7DAYS





その後 @


最初から。
こんなの分かっていた事だ。

臨也のナイフが頬を微かに掠る。痛みに強い静雄には、そんなもの蚊に刺された程度だ。血が流れることもなく、せいぜい滲んでいるだけだろう。
ナイフを握る臨也の手には指輪はない。静雄はその手を振り払った。臨也の高い、嫌な笑い声が廊下に響く。
静雄が拳を振り下ろすと臨也は軽々と避け、窓ガラスが割れる。風通しの良くなった窓から、臨也は校舎の外へ飛び降りた。
走り去る臨也を見ながら、静雄は息を吐く。走り回ったせいで汗が顎を伝って落ちた。

あの一週間は忘れてしまおう。
なかったことにしてしまおう。
何度も何度もそう言い聞かせるのに、静雄のそれは叶わない。




「もう直ぐ卒業だねえ」
ぽつんと新羅が言うのに、静雄は黙っていた。
外には生暖かい風。毎年早くなる開花宣言は、今年も更新された。
「早く卒業してえ」
静雄が口にした言葉は、本心だ。早く卒業して、この毎日臨也に会う地獄から解放されたい。
新羅は苦笑したようだ。苦笑はしたが、何も言わなかった。
静雄は携帯を見ながらぼんやりとしている。時折、強い風が窓を揺らして音を立てた。

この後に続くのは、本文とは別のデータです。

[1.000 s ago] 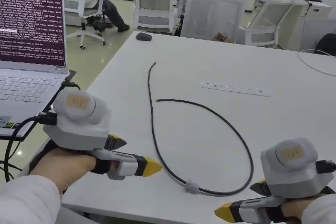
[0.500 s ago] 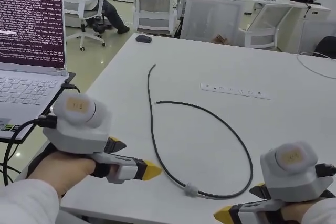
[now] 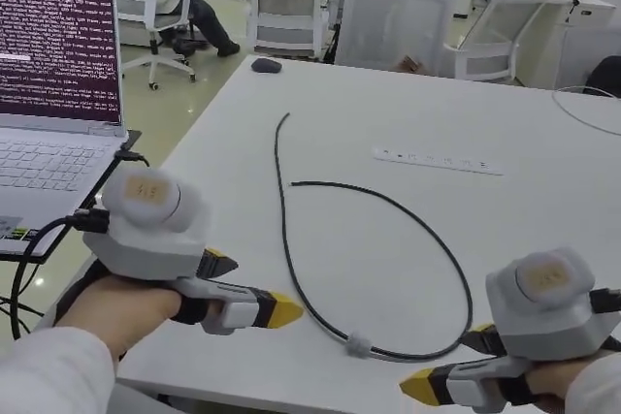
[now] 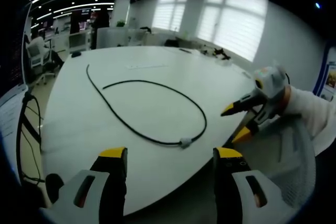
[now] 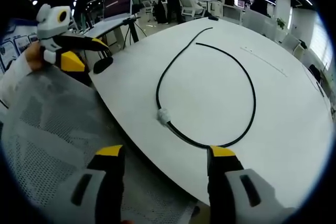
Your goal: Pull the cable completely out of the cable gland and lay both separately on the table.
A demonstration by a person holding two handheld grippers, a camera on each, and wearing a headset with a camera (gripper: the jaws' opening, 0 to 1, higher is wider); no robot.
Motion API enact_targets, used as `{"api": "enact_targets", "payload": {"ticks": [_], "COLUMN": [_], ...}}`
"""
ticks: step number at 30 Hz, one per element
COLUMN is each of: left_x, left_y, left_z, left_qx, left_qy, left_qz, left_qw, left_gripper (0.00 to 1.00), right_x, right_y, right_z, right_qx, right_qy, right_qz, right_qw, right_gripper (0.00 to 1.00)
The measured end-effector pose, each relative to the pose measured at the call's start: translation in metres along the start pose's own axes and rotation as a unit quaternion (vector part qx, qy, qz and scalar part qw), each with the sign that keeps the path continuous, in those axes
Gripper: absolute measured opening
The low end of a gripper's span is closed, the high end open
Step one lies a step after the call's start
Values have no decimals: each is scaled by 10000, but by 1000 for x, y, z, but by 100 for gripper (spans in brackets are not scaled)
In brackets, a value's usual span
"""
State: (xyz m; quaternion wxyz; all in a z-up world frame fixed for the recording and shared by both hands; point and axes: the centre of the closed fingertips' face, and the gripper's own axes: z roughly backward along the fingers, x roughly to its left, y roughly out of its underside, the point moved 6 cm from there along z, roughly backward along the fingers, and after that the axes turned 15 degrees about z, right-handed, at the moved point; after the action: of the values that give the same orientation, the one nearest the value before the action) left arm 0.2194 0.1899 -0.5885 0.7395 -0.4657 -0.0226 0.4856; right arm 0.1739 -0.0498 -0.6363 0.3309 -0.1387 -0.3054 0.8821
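Nearest in the head view, the left gripper (image 3: pixel 254 288) sits at 7 o'clock and the right gripper (image 3: pixel 448 364) at 5 o'clock. Both are off the near edge of the white table (image 3: pixel 388 94), their tips turned toward each other. Each one's own view shows its yellow-tipped jaws standing apart with nothing between them.

The cable gland (image 3: pixel 358 344), a small pale fitting, lies on the table close to the near edge at 6 o'clock, between the two grippers and touching neither. The black cable (image 3: pixel 432 235) is still threaded through it. The gland's long axis follows the cable, roughly from 10 to 4 o'clock.

From the gland, one run goes toward 11 o'clock and ends far up the table. The other run swings out toward 3 o'clock, loops round, and stops with its free end near the middle.

The left gripper view has the gland just ahead of the jaws and the right gripper at 3 o'clock, its jaws apart. The right gripper view has the gland at centre, the left gripper at 10 o'clock, and white mesh fabric (image 5: pixel 47 145) below the table edge.

Farther off in the head view are a flat white strip (image 3: pixel 437 161) at 1 o'clock, an open laptop (image 3: pixel 49 94) at 10 o'clock, a dark mouse (image 3: pixel 265 66) and office chairs (image 3: pixel 286 7) at 12 o'clock.
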Motion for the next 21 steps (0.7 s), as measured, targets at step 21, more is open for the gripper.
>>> {"api": "enact_targets", "payload": {"ticks": [21], "left_x": [2], "left_y": [1], "left_z": [2], "left_qx": [-21], "left_qy": [-57], "left_qz": [83], "left_qw": [9999], "left_gripper": [67], "right_x": [-28], "right_y": [-29], "right_z": [-27], "right_qx": [-468], "right_qy": [-412], "right_qz": [956], "right_qw": [9935], "right_gripper": [45]}}
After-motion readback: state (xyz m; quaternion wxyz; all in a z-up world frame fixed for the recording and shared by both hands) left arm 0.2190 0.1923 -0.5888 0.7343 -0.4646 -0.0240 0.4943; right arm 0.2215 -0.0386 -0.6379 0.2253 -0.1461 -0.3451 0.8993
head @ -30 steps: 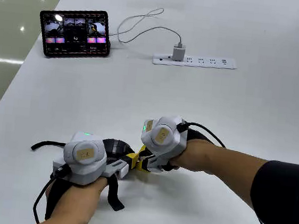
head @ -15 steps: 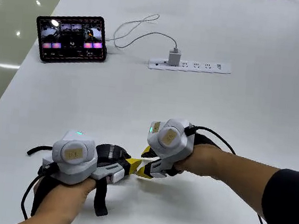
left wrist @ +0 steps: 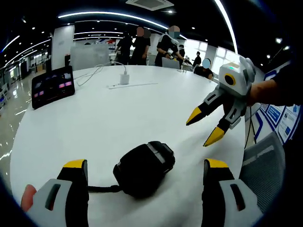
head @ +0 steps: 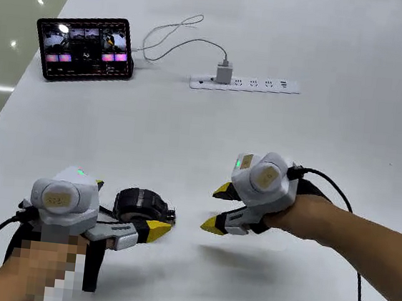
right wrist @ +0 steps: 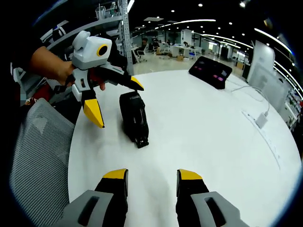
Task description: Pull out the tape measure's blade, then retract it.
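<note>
A black tape measure (head: pixel 140 205) with a black strap lies on the white table (head: pixel 271 28); no blade is drawn out of it. My left gripper (head: pixel 129 206) is open, its yellow-tipped jaws standing either side of the case without touching it. In the left gripper view the tape measure (left wrist: pixel 144 168) sits between those wide-spread jaws. My right gripper (head: pixel 218 208) hovers open a short way to the right of the case, holding nothing. The right gripper view looks across at the tape measure (right wrist: pixel 134 118) and the left gripper (right wrist: pixel 113 99) over it.
A tablet (head: pixel 84 47) stands at the far left, near the table's left edge. A power strip (head: pixel 244 84) with a charger and a white cable lies at the back. A mesh chair (right wrist: pixel 38 142) stands by the table. Several people stand far behind.
The two grippers, which met at the tape measure, have drawn apart. My right gripper has moved right, clear of the case, and its jaws have spread. The left one has shifted left.
</note>
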`<move>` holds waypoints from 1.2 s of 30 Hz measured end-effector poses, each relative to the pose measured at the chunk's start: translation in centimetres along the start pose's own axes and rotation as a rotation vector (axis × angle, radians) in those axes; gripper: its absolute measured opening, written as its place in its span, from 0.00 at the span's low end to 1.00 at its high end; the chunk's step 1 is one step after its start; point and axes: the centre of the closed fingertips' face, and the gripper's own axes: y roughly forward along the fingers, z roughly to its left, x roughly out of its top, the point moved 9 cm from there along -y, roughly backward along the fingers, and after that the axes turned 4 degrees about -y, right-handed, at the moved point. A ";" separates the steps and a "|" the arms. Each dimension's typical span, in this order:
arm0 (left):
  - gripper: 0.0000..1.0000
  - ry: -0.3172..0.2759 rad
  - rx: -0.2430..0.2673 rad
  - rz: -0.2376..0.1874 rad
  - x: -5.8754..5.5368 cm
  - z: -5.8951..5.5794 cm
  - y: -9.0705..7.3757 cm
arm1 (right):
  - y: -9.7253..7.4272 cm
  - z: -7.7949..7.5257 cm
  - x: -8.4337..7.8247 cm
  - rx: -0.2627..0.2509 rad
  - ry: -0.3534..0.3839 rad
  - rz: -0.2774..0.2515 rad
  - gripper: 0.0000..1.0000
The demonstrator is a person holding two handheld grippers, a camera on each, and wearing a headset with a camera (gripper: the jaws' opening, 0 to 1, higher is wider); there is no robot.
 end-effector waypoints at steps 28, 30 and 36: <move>0.99 0.056 -0.025 0.073 -1.1 2.9 -5.4 | -11.0 1.1 -8.9 -0.174 0.169 -0.039 0.65; 0.99 0.061 -0.022 0.072 -1.1 3.2 -5.6 | -11.9 1.4 -9.5 -0.186 0.182 -0.043 0.67; 0.99 0.074 -0.019 0.076 -1.1 3.8 -6.2 | -13.9 1.9 -11.4 -0.206 0.212 -0.032 0.73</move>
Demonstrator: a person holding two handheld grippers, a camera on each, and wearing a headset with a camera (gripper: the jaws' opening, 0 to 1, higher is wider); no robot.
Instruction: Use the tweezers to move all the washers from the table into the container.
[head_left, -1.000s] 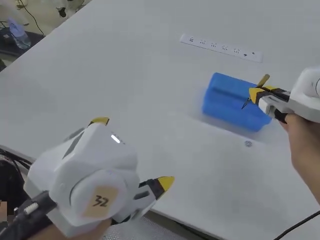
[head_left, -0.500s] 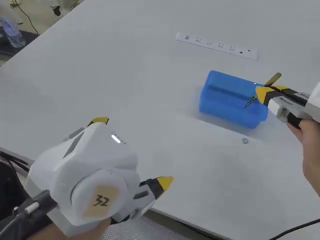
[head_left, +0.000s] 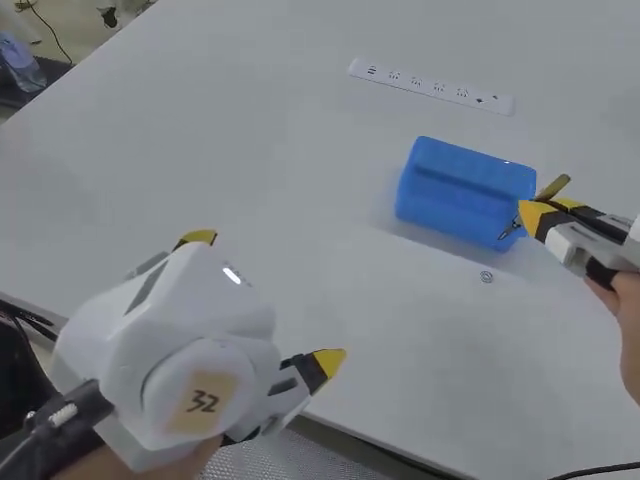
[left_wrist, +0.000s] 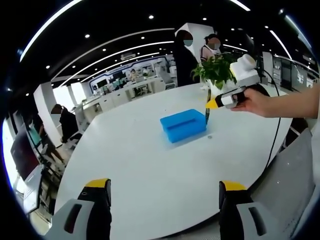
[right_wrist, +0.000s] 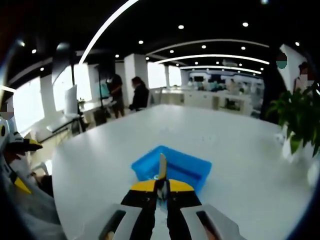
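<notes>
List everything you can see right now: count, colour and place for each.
table: one, white, under everything
container: one, blue, on the table's far right
washer: one, silvery, on the table just in front of the container
power strip: one, white, on the table beyond the container
plant: one, green, at the table's far edge
people: several, standing in the background
tweezers: one pair, gold-toned, clamped in the right gripper, tip beside the container's near right corner
right gripper: shut on the tweezers, beside the container
left gripper: open, empty, over the table's near edge
</notes>
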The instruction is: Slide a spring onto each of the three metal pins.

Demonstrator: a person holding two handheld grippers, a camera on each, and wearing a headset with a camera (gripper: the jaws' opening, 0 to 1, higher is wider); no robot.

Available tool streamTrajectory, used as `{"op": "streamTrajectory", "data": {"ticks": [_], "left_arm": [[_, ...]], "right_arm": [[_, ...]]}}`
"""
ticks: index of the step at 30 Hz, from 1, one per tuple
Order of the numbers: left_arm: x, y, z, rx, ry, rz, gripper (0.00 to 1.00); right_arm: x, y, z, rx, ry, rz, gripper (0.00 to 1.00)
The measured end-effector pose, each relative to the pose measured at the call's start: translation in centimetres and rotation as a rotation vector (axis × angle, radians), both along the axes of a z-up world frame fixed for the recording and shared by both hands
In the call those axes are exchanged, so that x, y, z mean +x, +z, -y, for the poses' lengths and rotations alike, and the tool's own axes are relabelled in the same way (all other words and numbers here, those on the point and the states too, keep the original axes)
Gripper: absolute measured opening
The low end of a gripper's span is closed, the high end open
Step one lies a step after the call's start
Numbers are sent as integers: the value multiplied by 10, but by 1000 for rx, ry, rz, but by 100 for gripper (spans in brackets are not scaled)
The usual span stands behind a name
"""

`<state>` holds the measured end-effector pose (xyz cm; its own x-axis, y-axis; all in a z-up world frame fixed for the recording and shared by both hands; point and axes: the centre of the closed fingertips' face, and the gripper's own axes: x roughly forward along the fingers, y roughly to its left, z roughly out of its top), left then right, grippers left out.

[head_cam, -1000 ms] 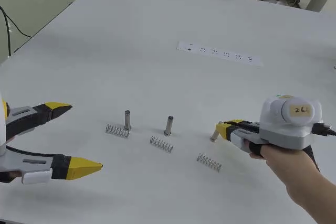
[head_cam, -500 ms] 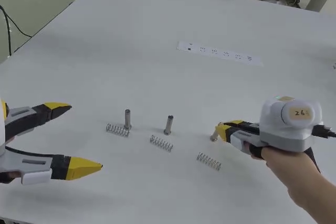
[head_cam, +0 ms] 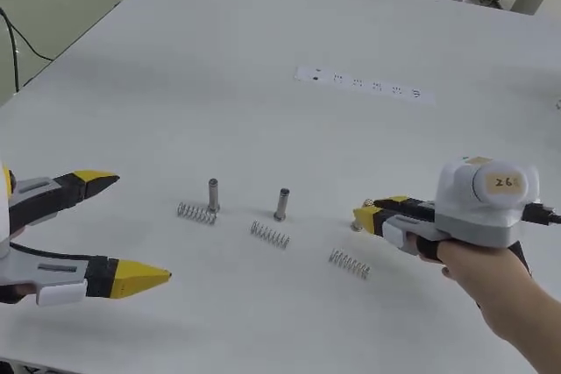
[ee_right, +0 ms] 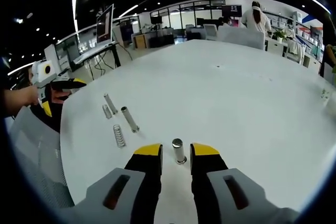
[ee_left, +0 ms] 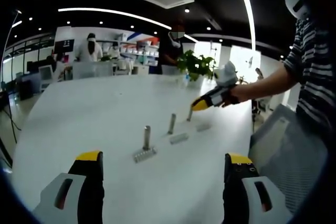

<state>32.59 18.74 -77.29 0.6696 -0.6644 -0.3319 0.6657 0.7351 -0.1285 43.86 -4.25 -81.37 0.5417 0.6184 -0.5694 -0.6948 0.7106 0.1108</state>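
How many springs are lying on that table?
3 springs: left spring beside the left pin, middle spring in front of the middle pin, right spring near the right gripper.

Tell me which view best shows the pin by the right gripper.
The right gripper view: the pin stands upright, close up, between the right gripper's fingers. The head view shows a sliver beside the fingers; the left gripper view shows it small and far.

A white power strip lies on the table.
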Motion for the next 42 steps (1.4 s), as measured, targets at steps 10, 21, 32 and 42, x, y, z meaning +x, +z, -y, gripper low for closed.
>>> {"op": "streamTrajectory", "data": {"ticks": [10, 21, 32, 42], "left_arm": [[0, 2, 1, -4, -1, 4, 93], [0, 2, 2, -4, -3, 2, 93], [0, 0, 3, -7, -2, -2, 93], [-1, -1, 3, -6, -4, -8, 93]], "right_arm": [[-3, 0, 3, 14, -12, -8, 24], [-8, 5, 6, 43, -26, -12, 29], [-17, 7, 10, 59, -22, -29, 31], [-27, 2, 13, 37, 25, -53, 30]]}}
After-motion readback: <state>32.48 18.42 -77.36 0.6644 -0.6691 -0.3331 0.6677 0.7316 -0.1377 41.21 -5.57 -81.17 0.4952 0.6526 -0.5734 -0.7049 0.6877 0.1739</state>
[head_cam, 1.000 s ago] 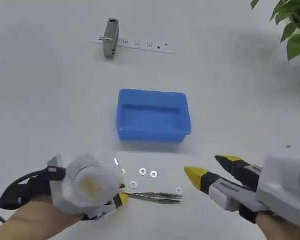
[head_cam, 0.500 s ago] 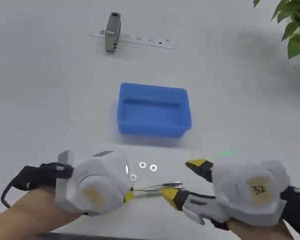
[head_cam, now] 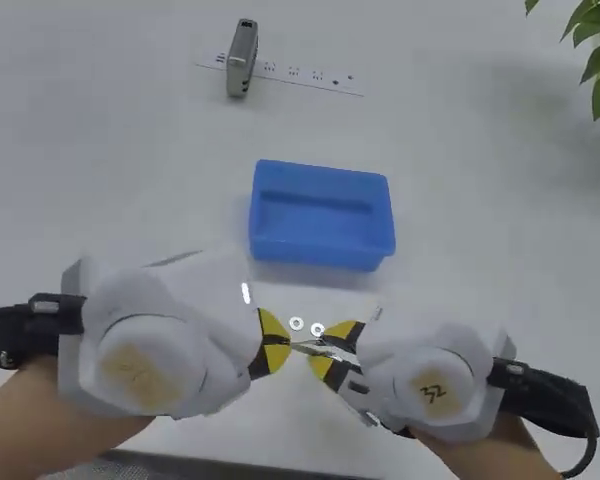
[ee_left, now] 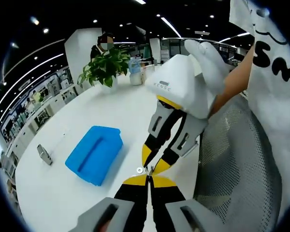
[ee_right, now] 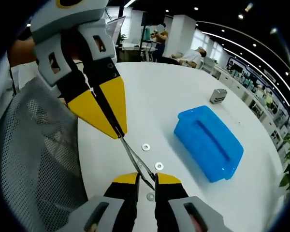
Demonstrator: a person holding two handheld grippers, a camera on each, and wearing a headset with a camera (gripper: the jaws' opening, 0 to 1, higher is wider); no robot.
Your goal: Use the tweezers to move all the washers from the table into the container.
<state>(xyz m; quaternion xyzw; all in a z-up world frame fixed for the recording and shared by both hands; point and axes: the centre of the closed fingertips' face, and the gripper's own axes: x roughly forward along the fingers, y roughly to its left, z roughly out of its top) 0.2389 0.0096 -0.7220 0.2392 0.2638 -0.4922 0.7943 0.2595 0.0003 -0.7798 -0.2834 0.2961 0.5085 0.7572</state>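
While the left tongs (ee_left: 149,177) clamp the tweezers (ee_right: 133,157), the right tongs (ee_right: 147,180) straddle them, grip unclear; best pinch mid-shank, clear of washers (ee_right: 146,146)

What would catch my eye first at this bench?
Two yellow-tipped tongs meet tip to tip near the front edge of the white table: the left tongs grip thin metal tweezers, which reach between the jaws of the right tongs. Just beyond lie small washers, and behind them a bright blue container.
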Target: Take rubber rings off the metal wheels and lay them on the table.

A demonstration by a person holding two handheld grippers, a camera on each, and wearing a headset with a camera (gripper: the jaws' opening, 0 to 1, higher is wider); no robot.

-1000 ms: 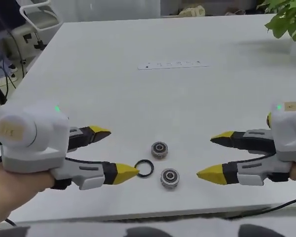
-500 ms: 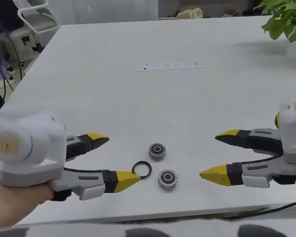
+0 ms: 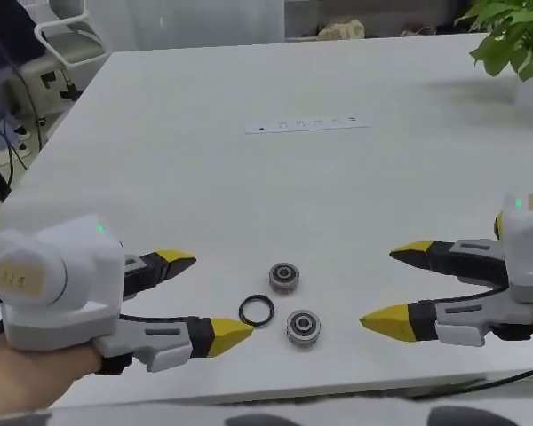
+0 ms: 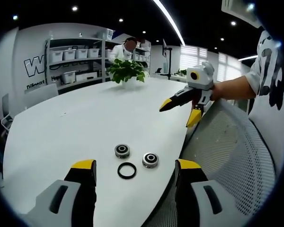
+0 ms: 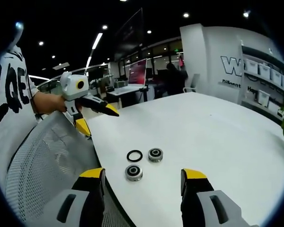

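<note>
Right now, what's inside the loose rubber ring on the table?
Only bare table shows through the rubber ring; both metal wheels lie outside it. Beneath its band is covered.

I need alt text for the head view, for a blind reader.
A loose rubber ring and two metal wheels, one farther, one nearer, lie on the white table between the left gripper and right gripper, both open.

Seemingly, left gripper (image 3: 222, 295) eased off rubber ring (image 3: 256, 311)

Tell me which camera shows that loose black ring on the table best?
The head view: it looks down on the ring, so its open circle reads clearly. Both gripper views show it flattened into a low oval.
</note>
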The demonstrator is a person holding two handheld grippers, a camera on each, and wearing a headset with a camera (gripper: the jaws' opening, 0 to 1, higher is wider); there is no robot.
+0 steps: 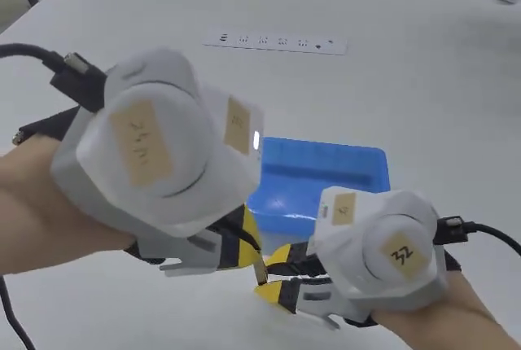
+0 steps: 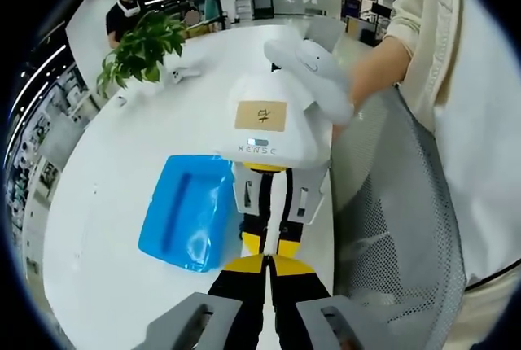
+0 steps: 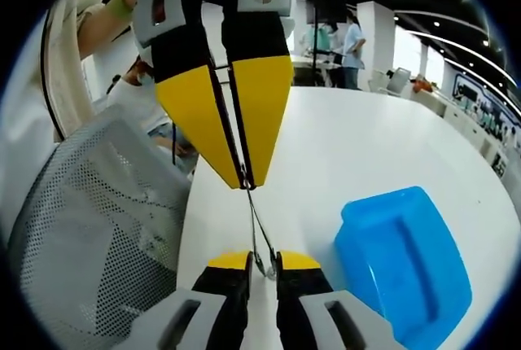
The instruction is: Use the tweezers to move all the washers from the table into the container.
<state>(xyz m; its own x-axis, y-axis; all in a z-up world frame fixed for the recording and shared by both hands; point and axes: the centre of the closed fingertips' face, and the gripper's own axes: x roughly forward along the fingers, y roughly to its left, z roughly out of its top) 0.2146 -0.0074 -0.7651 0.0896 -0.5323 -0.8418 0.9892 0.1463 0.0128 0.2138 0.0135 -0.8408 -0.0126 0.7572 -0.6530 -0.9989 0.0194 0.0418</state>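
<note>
Left hand-held gripper [image 3: 244, 181] clenches the tweezers [image 3: 254, 220]; right hand-held gripper [image 3: 262, 264] flanks their far end, grip indiscernible. Blue container [image 1: 326, 177], partly hidden, lies just beyond both.

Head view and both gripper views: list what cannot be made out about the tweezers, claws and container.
- Thin metal tweezers: head view, lost where the left claw meets the right claw.
- Right claw: right gripper view, too fine to tell whether it pinches the tweezers or flanks them.
- Blue plastic container: head view, near part hidden behind the claws' white housings; glare blurs its floor.
</note>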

春一番だろう。
ふと新羅の視線が廊下に向く。釣られて静雄も見た。
ちょうど臨也がやって来るところだった。臨也はこちらの視線に気づいたのか、口端を吊り上げた。赤い目が静雄を真っ直ぐに捉える。
新羅は笑い返して手を振り、静雄はそれから不機嫌に目を逸らす。やがて臨也は通り過ぎたようだ。
「もうすぐ卒業なんだから、仲良くしなよ」
新羅は駄目元でそう言ってみるが、静雄はそれに答えもしなかった。ただじっと携帯のメモリを眺めている。
以前よりも悪くなった関係に、新羅はまた溜息を吐いた。少しは関係に変化があるとは思ったのに、以前より酷くなるとは。
「臨也、卒業したら新宿に行くそうだよ」
新羅がそう言うのに、静雄はそうか、と一言答えただけだった。
会う機会が減るのなら、清々する。このまま二度と会わなくても構わない。

静雄は無表情に、携帯のメモリを一件削除した。